In [1]:
# Import necessary Libraries
import nltk
from nltk.corpus import movie_reviews
from sklearn.feature_extraction.text import TfidfVectorizer
from sklearn.decomposition import TruncatedSVD

# Load IMDB Movie Reviews Dataset
nltk.download('movie_reviews', quiet=True)

# Working with first 100 reviews
first_100_reviewids = movie_reviews.fileids()[:100]
reviews = [movie_reviews.raw(fileid) for fileid in first_100_reviewids]

# Transform raw data into TF-IDF matrix
vectorizer = TfidfVectorizer(stop_words='english')
tfidf_matrix = vectorizer.fit_transform(reviews)
print(f"Shape of the features matrix before dimensionality reduction: {tfidf_matrix.shape}\n")
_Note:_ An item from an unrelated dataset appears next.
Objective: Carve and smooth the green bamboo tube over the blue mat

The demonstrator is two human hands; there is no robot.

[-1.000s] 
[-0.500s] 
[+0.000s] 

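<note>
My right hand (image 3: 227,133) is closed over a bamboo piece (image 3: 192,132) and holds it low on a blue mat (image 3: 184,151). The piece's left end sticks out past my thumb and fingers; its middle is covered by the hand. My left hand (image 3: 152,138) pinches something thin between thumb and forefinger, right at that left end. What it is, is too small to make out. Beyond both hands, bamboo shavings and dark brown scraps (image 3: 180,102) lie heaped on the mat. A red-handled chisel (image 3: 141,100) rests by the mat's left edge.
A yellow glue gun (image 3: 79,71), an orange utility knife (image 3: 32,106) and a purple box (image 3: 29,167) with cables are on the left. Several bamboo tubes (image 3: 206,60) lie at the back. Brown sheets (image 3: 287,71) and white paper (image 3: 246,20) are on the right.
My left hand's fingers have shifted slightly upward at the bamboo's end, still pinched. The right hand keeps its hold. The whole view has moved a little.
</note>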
# Apply TruncatedSVD for Dimensionality Reduction
svd = TruncatedSVD(n_components=50)  
features = svd.fit_transform(tfidf_matrix)

# Print shape after dimensionality reduction
print(f"Shape of the features matrix after dimensionality reduction: {features.shape}")

Shape of the features matrix before dimensionality reduction: (100, 8865)

Shape of the features matrix after dimensionality reduction: (100, 50)


In [2]:
import nltk
from sklearn.feature_extraction.text import TfidfVectorizer
from sklearn.decomposition import TruncatedSVD

# Sample sentences
sentences = ["The dog barked at the mail carrier", 
             "The mail carrier was afraid of the small dog", 
             "The small dog was not ferocious but it did like to bark"]

# Transform sentences into TF-IDF matrix
vectorizer = TfidfVectorizer(stop_words='english')
tfidf_matrix = vectorizer.fit_transform(sentences)
print(f"Shape of the features matrix before dimensionality reduction: {tfidf_matrix.shape}\n")

# Initialize TruncatedSVD with desired number of components
svd = TruncatedSVD(n_components=2)

# Apply TruncatedSVD on the TF-IDF matrix
features = svd.fit_transform(tfidf_matrix)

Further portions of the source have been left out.